In summary, you should be able to, immediately (within the next hour) start running style validation, static analysis and linters, unit tests, and a final build step in your CI pipeline. Even if you have no CI configured at all today, it should only take an extra half an hour or so, to subscribe to Travis-CI, CircleCI, or GitLab to set up a minimal CI pipeline.

The bigger problem, especially for large projects, is that getting the code to pass the new CI requirements can be a challenge.

If your code fails any of these tests, skip those tests for now. The most important thing is simply to get a minimal CI pipeline in place. For some projects, that may mean that literally the only thing your CI pipeline does is to build the project. That’s a fine starting point, as long as you don’t stop there.

Here I offer some suggestions on incrementally implementing the above steps, in the typical order of ease. Adjust to your own project as needed.

  1. Build the Code

    If your project is not buildable right now, this very instant, then you have more serious problems than this post can help with. Let me just suggest Trunk-based development for now.

  2. Code Style Validation

    Introducing style validation usually results in a lot of insignificant changes. Indentation will change, lines may be wrapped differently, etc. For most projects, the easiest way to make this transition is with a single pull request, that does nothing but reformat the code. Create a new branch, run your new code formatter, and commit all the changes at once, then merge to master. On a large team, it’s probably best to inform your teammates that this will be happening, so they can be prepared, in case any outstanding pull requests will need to be merged with the code reformat.

  3. Unit Tests

    This is usually only a problem if there’s an outdated test suite (you know the kind: half of the tests fail, or they require a specific environment that Bob knows, but he left 6 months ago, and didn’t tell anyone how to set it up).

    If you find yourself in this situation, my advice is start running the tests in CI, then immediately disable every test that doesn’t pass in CI. Some may slightly freak out about disabling tests, but if the tests aren’t trustworthy, they aren’t worth anything just now. But don’t delete them!

    Once you have all easily passing tests running in CI, merge to master, so the entire team benefits from running tests in CI. From this point on, any broken test is a reason to block a merge or halt a deployment!

    Now go back to the tests you disabled and perform triage. Some tests are likely integration tests–that is, they depend on some external resource, such as a database, to pass. These should be configured to run on demand in the proper environment, but not in your CI pipeline–at least not until you have your CI pipeline configured to run integration tests. Others may be simply outdated or no longer necessary. Either update them to pass, or delete them.

  4. Static Analysis & Linters

    Fixing errors caught by linters and static analysis tools is not as simple as running a code formatter. This class of problem often requires a certain amount of brain power, which precludes automation.
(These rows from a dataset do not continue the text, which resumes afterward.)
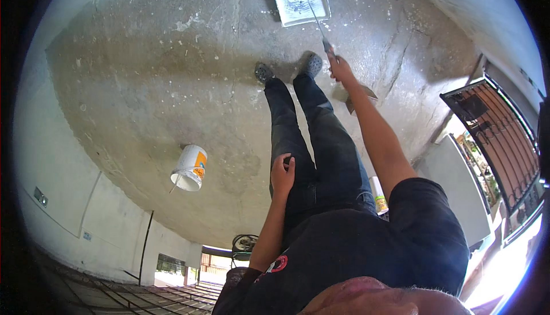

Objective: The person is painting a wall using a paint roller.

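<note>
From my remote station I record a slim, wire-framed paint roller (317,22) with a dark grey grip (327,45); its narrow pinkish head appears to lie in the shallow, rectangular white paint tray (303,21), and the frame crosses the tray's near edge. The bare right hand (342,69), outside that edge, is closed around the grip. The bare left hand (283,173), well apart from the right and farther from the tray, is loosely curled by the dark blue jeans (302,184); I see nothing in it and cannot confirm contact. I judge the roller light, its frame stiff, its head soft and slippery if wet: the grip is the sound hold.
</note>
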A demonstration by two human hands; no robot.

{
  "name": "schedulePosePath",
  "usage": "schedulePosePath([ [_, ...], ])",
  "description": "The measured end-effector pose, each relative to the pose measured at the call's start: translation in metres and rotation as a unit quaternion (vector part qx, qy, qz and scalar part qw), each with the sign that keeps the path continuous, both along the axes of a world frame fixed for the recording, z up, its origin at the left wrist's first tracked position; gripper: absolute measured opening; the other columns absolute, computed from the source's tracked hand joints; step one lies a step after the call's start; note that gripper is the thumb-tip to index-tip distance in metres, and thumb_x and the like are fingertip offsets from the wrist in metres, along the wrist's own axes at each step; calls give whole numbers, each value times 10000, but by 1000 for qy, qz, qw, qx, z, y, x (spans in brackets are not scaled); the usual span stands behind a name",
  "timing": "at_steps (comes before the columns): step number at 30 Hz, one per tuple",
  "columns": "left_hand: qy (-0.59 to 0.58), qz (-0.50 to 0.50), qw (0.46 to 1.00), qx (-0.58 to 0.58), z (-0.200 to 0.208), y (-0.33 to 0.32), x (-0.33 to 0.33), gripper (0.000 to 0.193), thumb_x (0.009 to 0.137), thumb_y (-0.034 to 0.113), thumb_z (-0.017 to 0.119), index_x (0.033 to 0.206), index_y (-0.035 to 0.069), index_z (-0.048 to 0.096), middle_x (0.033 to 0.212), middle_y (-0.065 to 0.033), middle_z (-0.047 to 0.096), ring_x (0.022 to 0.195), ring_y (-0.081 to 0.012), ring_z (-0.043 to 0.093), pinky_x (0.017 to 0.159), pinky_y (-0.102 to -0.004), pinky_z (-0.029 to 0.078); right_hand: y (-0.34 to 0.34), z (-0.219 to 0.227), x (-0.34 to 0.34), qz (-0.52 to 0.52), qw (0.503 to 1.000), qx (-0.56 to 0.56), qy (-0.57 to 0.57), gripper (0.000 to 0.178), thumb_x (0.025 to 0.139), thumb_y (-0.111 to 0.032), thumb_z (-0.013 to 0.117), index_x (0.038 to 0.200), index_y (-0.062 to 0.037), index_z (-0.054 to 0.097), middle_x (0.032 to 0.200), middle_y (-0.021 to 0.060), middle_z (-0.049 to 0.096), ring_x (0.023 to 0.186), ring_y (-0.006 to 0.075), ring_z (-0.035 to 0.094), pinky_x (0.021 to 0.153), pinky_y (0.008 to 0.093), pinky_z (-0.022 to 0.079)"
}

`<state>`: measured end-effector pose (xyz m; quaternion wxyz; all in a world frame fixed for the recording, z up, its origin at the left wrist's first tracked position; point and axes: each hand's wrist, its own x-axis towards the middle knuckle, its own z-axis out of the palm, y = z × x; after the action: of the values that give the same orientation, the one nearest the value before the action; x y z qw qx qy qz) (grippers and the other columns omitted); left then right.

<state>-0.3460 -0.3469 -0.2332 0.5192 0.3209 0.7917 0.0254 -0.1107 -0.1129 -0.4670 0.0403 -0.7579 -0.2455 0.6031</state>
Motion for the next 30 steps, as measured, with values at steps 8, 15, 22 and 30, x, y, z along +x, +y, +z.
schedulePosePath([
  [8, 22, -5, 1000, 0, -7, 18, 19, 261, 883, 295, 603, 1038, 87, 630, 975, -99, 644, 768, -262, 630, 714, -389, 501, -81, -59, 63, 96, 994, -14, -45, 597, 921, -579, 415, 1084, -23, 557, 639, 74, 551, 432, 159, 508, 353, 314, 379],
  [15, 54, -22, 998, -28, 0, -10, 3, 253, 868, 301, 607, 1028, 104, 598, 1048, -82, 638, 1010, -294, 602, 835, -464, 460, 28, -47, -12, 19, 998, -22, 61, 529, 904, -564, 493, 1030, -50, 511, 709, 51, 535, 459, 119, 488, 350, 268, 360],
  [22, 60, -39, 997, 1, 1, -1, 10, 248, 869, 301, 605, 1030, 112, 602, 1044, -74, 634, 1012, -288, 596, 835, -454, 460, -30, -16, 23, 66, 997, -37, 6, 510, 917, -569, 470, 974, -71, 564, 617, 30, 501, 429, 119, 454, 360, 287, 351],
  [30, 24, -5, 1000, 3, -2, -11, -4, 233, 869, 280, 622, 1016, 99, 616, 997, -79, 641, 781, -239, 638, 723, -383, 498, -23, -29, -5, -9, 999, -44, 15, 529, 913, -528, 499, 1105, -37, 549, 661, 60, 535, 438, 133, 483, 366, 282, 362],
])
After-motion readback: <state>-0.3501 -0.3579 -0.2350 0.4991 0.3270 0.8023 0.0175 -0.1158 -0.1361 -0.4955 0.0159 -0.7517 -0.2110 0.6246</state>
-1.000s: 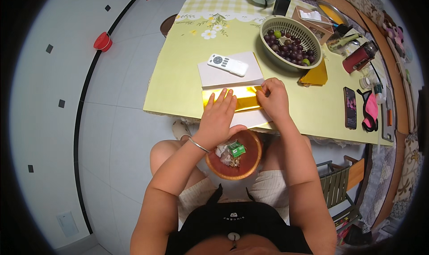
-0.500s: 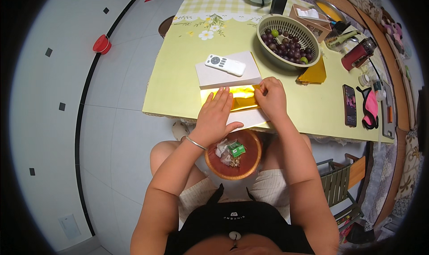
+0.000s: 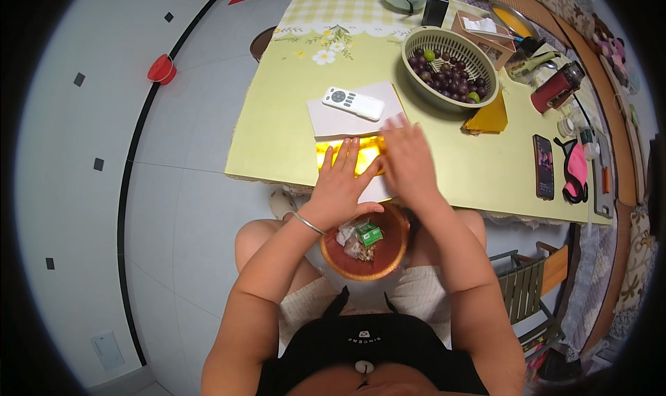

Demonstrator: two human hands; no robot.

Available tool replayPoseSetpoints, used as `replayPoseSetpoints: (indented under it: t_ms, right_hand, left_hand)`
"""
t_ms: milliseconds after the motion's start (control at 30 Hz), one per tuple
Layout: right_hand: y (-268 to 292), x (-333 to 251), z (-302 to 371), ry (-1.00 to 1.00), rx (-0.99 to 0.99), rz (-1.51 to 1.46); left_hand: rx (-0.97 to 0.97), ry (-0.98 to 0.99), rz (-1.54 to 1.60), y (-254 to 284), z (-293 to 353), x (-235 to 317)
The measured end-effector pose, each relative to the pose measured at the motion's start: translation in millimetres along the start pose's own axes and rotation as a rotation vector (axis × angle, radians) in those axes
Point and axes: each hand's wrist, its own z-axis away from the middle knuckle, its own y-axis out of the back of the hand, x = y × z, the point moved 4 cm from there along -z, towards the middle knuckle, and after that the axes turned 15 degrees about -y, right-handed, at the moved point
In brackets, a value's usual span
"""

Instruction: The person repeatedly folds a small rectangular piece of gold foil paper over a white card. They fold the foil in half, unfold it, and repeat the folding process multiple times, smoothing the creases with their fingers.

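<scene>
The left hand [image 3: 338,188] presses flat, unclenched, on gold foil [image 3: 367,153] on the person's side of the remote [image 3: 353,103]; the blurred right hand's [image 3: 411,161] grip I can't tell. Seemingly flattening; next wants steady pressure.

Foil sheet [image 3: 368,152]: metallic gold, mirror-glossy | paper sheet [image 3: 333,124], 12 o'clock from foil: matt, smooth | remote control [image 3: 354,103], 12 o'clock: smooth plastic | colander [image 3: 480,57], 2 o'clock: matt plastic | phone [image 3: 544,167], 3 o'clock: glossy screen | bracelet [image 3: 309,222], 7 o'clock: polished metal | tablecloth [image 3: 277,129]: smooth, low sheen
</scene>
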Motion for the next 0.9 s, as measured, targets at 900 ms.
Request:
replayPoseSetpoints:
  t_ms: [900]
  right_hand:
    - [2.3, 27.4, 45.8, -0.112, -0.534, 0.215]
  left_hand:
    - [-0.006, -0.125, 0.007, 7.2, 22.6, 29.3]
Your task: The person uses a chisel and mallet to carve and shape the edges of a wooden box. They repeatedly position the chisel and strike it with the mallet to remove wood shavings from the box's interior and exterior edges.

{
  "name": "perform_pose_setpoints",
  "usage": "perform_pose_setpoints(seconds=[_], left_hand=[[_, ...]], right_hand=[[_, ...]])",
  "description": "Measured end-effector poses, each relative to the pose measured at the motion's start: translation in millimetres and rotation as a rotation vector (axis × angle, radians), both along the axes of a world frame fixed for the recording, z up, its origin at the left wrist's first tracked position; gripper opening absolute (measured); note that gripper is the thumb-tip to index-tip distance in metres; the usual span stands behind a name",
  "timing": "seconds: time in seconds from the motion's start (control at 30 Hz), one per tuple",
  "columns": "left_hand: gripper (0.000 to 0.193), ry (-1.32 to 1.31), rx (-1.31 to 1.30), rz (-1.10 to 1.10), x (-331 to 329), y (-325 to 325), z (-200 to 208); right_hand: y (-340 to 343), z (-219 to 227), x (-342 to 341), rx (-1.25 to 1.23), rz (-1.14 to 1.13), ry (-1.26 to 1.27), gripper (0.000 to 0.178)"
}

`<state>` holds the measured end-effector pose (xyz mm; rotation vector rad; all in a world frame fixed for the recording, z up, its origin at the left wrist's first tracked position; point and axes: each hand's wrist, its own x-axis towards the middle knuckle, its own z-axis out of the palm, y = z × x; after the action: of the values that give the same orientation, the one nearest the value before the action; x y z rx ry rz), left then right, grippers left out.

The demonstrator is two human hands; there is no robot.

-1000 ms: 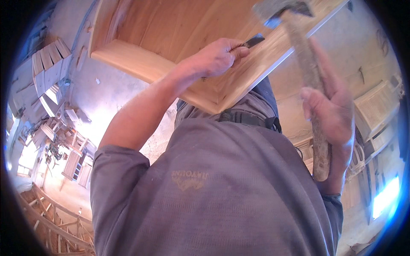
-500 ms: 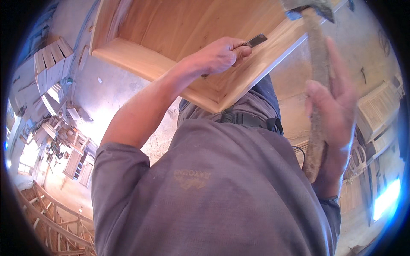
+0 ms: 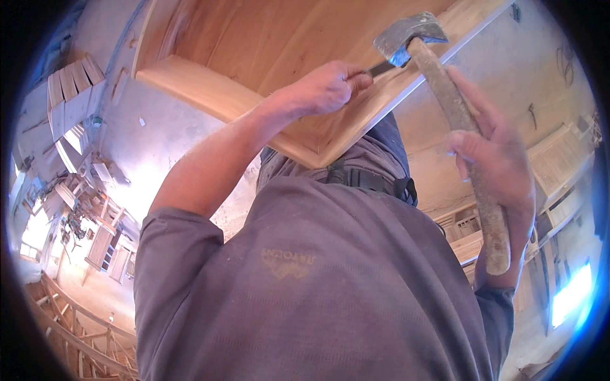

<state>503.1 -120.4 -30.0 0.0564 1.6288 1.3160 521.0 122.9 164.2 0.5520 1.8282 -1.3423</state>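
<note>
My left hand (image 3: 333, 87) is closed around a dark, flat metal bar (image 3: 381, 68) that looks like a chisel; its lower end is mostly hidden by the fist. This fist rests over the inner corner of a pale wooden frame (image 3: 190, 81) with a panel (image 3: 267, 35) inside it. In my right hand (image 3: 499, 162) is a hatchet with a worn wooden handle (image 3: 445, 89), gripped midway. The hatchet head (image 3: 410, 38), grey metal, meets or nearly meets the bar's upper end; touching I cannot tell.
The framed piece lies across my lap, near my belt (image 3: 362, 179). Stacked boards (image 3: 76, 82) and wooden parts stand on the left, with a curved slatted wood structure (image 3: 82, 336) lower down. Wooden panels (image 3: 562, 159) lie at the right, near a bright opening (image 3: 572, 295).
My right hand has swung the hatchet so its head moved left and down onto the bar's end. The left hand keeps its hold in nearly the same place.
</note>
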Motion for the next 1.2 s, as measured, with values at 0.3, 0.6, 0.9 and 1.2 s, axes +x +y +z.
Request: perform_pose_setpoints(seconds=[0.3, 0.6, 0.9, 1.2], left_hand=[[0.024, 0.923, 0.124, 0.647, -89, -44, 81], [0.029, 1.4, 0.115, 0.343, 38, 42, 113], [0.024, 1.426, -0.301, 0.632, 57, 70, 100], [0.045, 0.528, -0.665, 2.02, 138, 8, 75]], right_hand=[[18, -62, -95, -0.143, 0.168, 0.122, 0.069], [-51, -70, -144, -0.01, 0.67, 0.345, 0.041], [-131, -102, -132, -0.373, 0.998, -0.483, 0.04], [-171, -180, -71, -0.013, 1.836, 0.393, 0.039]])
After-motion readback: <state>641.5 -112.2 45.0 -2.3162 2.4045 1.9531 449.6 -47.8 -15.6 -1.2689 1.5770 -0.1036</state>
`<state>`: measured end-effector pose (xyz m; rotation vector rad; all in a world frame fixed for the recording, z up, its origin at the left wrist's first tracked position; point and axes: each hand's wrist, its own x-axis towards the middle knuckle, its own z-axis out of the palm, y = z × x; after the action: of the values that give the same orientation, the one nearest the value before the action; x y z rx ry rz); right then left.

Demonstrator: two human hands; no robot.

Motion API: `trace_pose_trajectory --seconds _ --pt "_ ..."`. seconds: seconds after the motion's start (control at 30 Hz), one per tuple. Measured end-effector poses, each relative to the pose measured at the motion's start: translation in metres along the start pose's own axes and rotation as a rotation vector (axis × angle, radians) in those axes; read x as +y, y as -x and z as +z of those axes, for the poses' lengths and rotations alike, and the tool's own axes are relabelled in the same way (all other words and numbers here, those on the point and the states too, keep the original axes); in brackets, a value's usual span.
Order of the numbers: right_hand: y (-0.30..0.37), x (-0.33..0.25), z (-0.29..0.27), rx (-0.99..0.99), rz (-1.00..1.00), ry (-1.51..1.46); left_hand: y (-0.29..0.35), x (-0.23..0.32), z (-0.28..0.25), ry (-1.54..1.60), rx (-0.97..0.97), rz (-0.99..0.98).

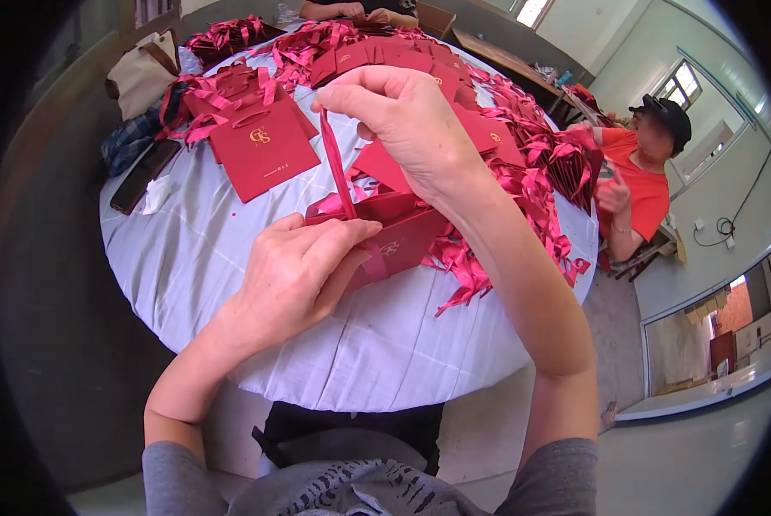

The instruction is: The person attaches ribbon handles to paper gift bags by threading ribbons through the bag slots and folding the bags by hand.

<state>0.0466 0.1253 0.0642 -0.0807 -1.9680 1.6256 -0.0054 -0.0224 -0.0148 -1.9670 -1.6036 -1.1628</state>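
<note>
A dark red paper gift bag (403, 243) with a gold emblem stands before me on the table. Its near top edge is pinched between the thumb and fingers of my left hand (295, 262). Above it my right hand (407, 116) holds the upper end of a red ribbon (334, 163) between thumb and fingertips. The ribbon runs taut down to the bag's opening, close to my left fingers. Where it joins the bag is hidden. A pink ribbon band crosses the bag's front beneath my left hand.
A flat red bag (265, 148) lies on the white tablecloth (205, 249) at left, near a phone (144, 176) and a cream handbag (143, 73). Bags and pink ribbons (467, 275) heap the far and right sides. A person in orange (644, 172) sits right; another person's hands (364, 13) work opposite.
</note>
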Motion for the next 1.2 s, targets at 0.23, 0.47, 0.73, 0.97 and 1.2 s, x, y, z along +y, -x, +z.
trace_pose_trajectory --seconds 0.23,0.47,0.73,0.97,1.2 --pt "0.002 -0.004 0.002 -0.03 -0.002 0.1 0.0 0.002 -0.001 0.046 0.017 -0.044" --pt "0.002 0.004 -0.012 0.071 -0.194 0.501 -0.001 0.002 -0.002 -0.002 0.019 -0.048" --pt "0.086 0.015 -0.011 0.12 -0.28 0.738 0.005 -0.013 -0.02 0.275 0.219 -0.54" --pt "0.116 0.044 0.005 0.041 -0.25 0.672 0.004 -0.007 -0.014 0.347 0.244 -0.538" --pt "0.154 0.017 -0.02 -0.174 0.412 0.159 0.005 -0.019 -0.025 -0.075 0.045 -0.306"
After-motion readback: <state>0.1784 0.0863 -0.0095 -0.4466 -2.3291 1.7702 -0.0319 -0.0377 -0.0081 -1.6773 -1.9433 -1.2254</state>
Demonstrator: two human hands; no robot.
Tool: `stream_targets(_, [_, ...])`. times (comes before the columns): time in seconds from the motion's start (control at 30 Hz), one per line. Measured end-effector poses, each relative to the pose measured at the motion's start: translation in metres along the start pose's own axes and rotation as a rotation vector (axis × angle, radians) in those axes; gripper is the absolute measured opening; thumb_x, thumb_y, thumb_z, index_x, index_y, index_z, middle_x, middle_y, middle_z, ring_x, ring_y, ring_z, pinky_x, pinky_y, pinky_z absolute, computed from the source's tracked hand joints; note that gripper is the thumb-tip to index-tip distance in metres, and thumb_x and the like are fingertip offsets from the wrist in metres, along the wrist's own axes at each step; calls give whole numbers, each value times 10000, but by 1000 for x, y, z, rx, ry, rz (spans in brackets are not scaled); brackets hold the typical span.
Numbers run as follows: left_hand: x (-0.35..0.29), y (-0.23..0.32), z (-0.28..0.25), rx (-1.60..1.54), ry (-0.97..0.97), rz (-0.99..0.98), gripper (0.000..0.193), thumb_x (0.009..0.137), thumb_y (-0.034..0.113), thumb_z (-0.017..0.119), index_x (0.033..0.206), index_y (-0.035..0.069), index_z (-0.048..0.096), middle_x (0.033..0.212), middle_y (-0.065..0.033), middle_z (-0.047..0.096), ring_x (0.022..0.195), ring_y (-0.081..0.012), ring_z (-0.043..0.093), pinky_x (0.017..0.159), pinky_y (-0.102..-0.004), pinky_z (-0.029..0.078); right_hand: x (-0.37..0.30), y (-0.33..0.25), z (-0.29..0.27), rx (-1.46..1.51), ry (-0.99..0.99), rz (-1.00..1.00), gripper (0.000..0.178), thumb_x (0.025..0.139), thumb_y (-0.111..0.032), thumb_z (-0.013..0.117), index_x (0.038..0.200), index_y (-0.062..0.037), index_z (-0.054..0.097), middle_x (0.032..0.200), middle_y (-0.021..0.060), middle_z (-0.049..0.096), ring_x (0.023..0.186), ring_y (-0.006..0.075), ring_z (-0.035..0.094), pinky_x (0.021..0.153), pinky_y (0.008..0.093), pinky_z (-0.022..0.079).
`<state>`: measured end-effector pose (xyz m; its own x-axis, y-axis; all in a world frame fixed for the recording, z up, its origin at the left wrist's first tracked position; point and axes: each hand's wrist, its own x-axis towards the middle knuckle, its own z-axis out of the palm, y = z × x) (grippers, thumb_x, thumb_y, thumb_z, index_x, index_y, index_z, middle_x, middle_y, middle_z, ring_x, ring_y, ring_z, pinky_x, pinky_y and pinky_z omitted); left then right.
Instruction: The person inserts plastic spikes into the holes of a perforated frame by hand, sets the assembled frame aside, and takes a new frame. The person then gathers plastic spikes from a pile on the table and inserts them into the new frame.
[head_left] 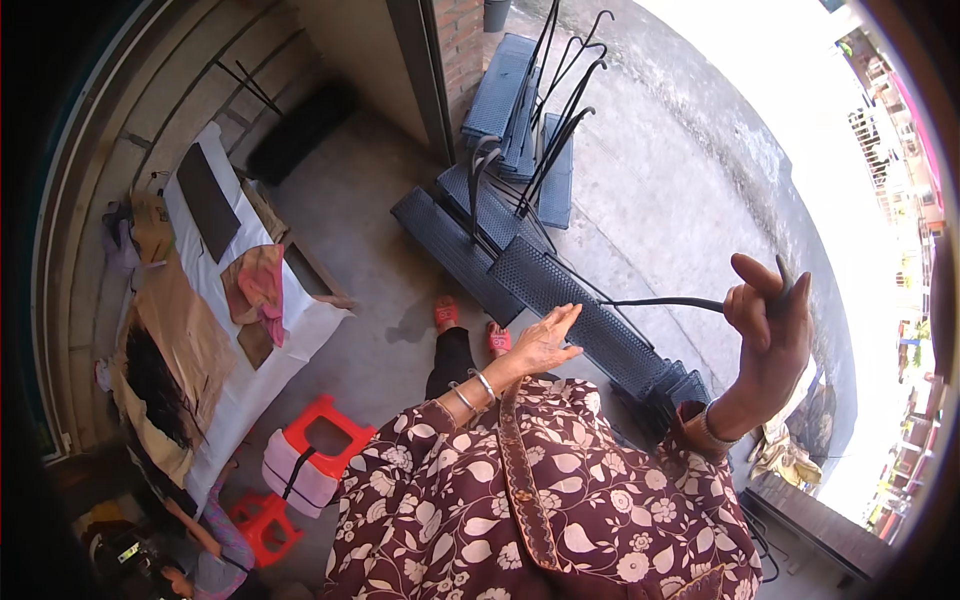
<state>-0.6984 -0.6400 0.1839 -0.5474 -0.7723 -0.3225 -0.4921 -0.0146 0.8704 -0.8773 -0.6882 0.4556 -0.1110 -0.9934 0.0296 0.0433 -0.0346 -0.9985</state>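
Note:
My right hand is raised on the right with its fingers curled around the hooked end of a thin black rod. From my hand the rod runs left to a long, dark blue perforated metal panel that lies slanting before me. My left hand is stretched out flat, palm down, beside that panel's near edge. Whether its fingertips touch the metal I cannot tell. Under and beyond this panel lie other blue perforated panels, some with upright black rods bent at the top.
More panels are stacked at the back by a brick pillar. On the left stand a covered table with cardboard and a pink cloth, and red stools. Another person is at lower left.

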Motion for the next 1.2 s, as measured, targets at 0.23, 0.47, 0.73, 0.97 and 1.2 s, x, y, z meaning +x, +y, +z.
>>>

    And for a large code base, this can be a very involved process. I’ve spent literally weeks, on some code bases, fixing all linter errors.

    The solution here is to use a tool, if your language provides one, that causes your CI pipeline to fail if new violations are added, while not complaining about old violations. If your language doesn’t provide this functionality, you can hack it together with some fancy bash-fu, or you can use a service such as SonarQube that provides this capability (and many more) for you.

Next Steps

Now that the embarrassment of not having a minimal CI pipeline in place is behind you, what’s next?

There are countless ways a CI/CD pipeline can be used to improve your development team’s productivity. Some are common, some may be unique to your specific needs. The bottom line is to never stop improving! This is your starting point. Add CD if you don’t have it. Add review environments. Maybe add a stage to catch forgotten cleanups. The sky is the limit!